Only step 4 naturally excludes unused code. Steps 1-3 process everything.

Current mitigations:

  • Incremental compilation: Caches type-checking results but requires prior builds
  • sccache: Caches compilation artifacts but requires cache hits
  • Cranelift: Accelerates codegen but not frontend (steps 1-3)
  • Parallel frontend: Parallelizes work but doesn’t reduce total work
  • Hint mostly unused: Avoid codegen from unused dependencies by hinting on LLVM linker

None of these reduce the fundamental quantity of source code processed during fresh builds.

The next 6 months

We propose to slice crates: statically analyzing which items a project uses from each dependency and generating minimal crate versions containing only those items plus their transitive dependencies.

Technical approach:

  1. Usage extraction: Parse project source using a customized parser or rust-analyzer to identify:

    • Direct type references, e.g., tokio::net::TcpListener
    • Use statements, e.g., use axum::{Router, routing::get}
    • Method calls via variable type tracking, e.g., listener.accept()TcpListener::accept
    • Trait bounds, e.g., impl<T: Serialize>serde::Serialize
  2. Crate indexing: Build a dependency graph of all items in the target crate:

    • Map each pub item to its defining module
    • Track pub use re-exports through the module tree
    • Evaluate #[cfg(...)] expressions against enabled features
    • Handle #[path = "..."] module redirections
  3. Transitive closure: Compute minimal item set:

    • Include all trait impls for used types
    • Follow type definitions for struct fields and enum variants
    • Expand pub use crate::* glob re-exports
    • Preserve visibility modifiers for cross-module access
    • Include document cooments and attributes related to the preserved items
  4. Sliced crate generation: Emit minimal source:

    • Copy only needed module files
    • Filter items within each module
    • Generate Cargo.toml with subset of features/dependencies
  5. Rustc verification: For the soundness and correctness with respect to type inferencing on trait bounds, e.g., simply slicing away everything unused may lead to errors unless we have considered the corner cases. To make sure it generates correct results, we will use Rust compiler to double check the decisions made at the testing phase, before release the solution as replacement of the Rust compiler.

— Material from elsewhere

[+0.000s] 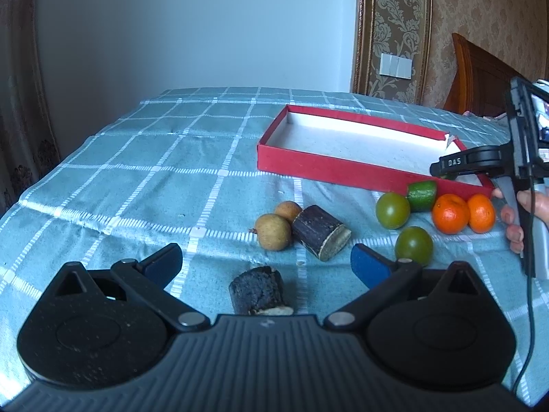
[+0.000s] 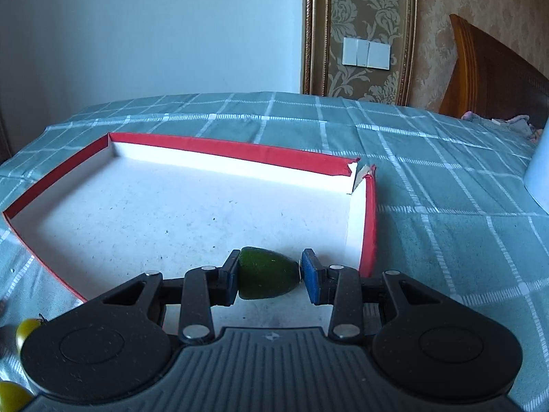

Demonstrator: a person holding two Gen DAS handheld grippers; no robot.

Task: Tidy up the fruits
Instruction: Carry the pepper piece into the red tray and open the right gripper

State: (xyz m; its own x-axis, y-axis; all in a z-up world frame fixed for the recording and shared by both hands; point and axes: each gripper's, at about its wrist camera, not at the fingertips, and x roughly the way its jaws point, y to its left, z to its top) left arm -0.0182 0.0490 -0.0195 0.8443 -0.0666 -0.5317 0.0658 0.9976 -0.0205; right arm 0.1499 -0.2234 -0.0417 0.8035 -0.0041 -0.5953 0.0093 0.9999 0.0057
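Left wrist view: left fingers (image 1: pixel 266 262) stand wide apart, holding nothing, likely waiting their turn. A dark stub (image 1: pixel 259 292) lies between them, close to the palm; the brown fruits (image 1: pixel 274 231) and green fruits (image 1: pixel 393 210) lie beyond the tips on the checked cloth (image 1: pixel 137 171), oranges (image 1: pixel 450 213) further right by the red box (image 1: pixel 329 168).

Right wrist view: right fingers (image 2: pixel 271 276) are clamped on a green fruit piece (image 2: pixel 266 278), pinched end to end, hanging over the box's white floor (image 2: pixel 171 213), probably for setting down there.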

Prototype results (December 2025):

We have an early implementation (cargo-slicer) just demonstrates feasibility on major ecosystem crates:

CrateVersionOriginal ModulesOriginal LOCSlice TimeStatus
tokio1.48.0315~90,000✅ Compiles
actix-web4.12.187~28,000✅ Compiles
hyper1.8.151~19,000✅ Compiles
axum0.7.945~15,000✅ Compiles
reqwest0.12.2826~13,000✅ Compiles
syn2.0.x47~15,000✅ Compiles
rand0.9.231~8,000✅ Compiles
regex1.x21~6,0000.147s✅ Compiles

Measured slice times for smaller utility crates:

CrateItems NeededModule FilesLines Generated
regex3092010,671
memchr83514,475
anyhow147114,412
futures3091
once_cell2029
thiserror2028

The prototype handles complex patterns:

  • Feature flag evaluation: Parses #[cfg(all(feature = "std", not(feature = "parking_lot")))] expressions and evaluates against cargo metadata
  • Facade crates: Handles futures (re-exports from futures-*) and sqlx (facade over sqlx-core)
  • Platform-specific code: Filters #[cfg(unix)] / #[cfg(windows)] based on target
  • Proc-macro crates: Preserves as external dependencies (not sliced)
  • Re-export chains: Traces pub use self::module::Item through module hierarchy

Research goals for 2026:

  1. Quantify compilation time reduction: Benchmark cargo build with sliced vs. original dependencies across diverse projects (CLI tools, web services, embedded)

  2. Formalize soundness criteria: Under what conditions is sliced_crate semantically equivalent to original_crate for a given usage set? Key concerns:

    • Trait coherence: Are all required impl blocks included?
    • Monomorphization: Does slicing affect which generic instantiations exist?
    • Build scripts: How to handle build.rs code generation?
  3. Evaluate integration architectures:

    • Cargo plugin: cargo slice generates sliced deps before cargo build
    • Build script: Slice at build.rs time with caching
    • Registry proxy: Serve pre-sliced crates based on declared usage
    • Compiler integration: rustc-assisted slicing via query system
  4. Identify fundamental limitations: Which crate patterns cannot be safely sliced?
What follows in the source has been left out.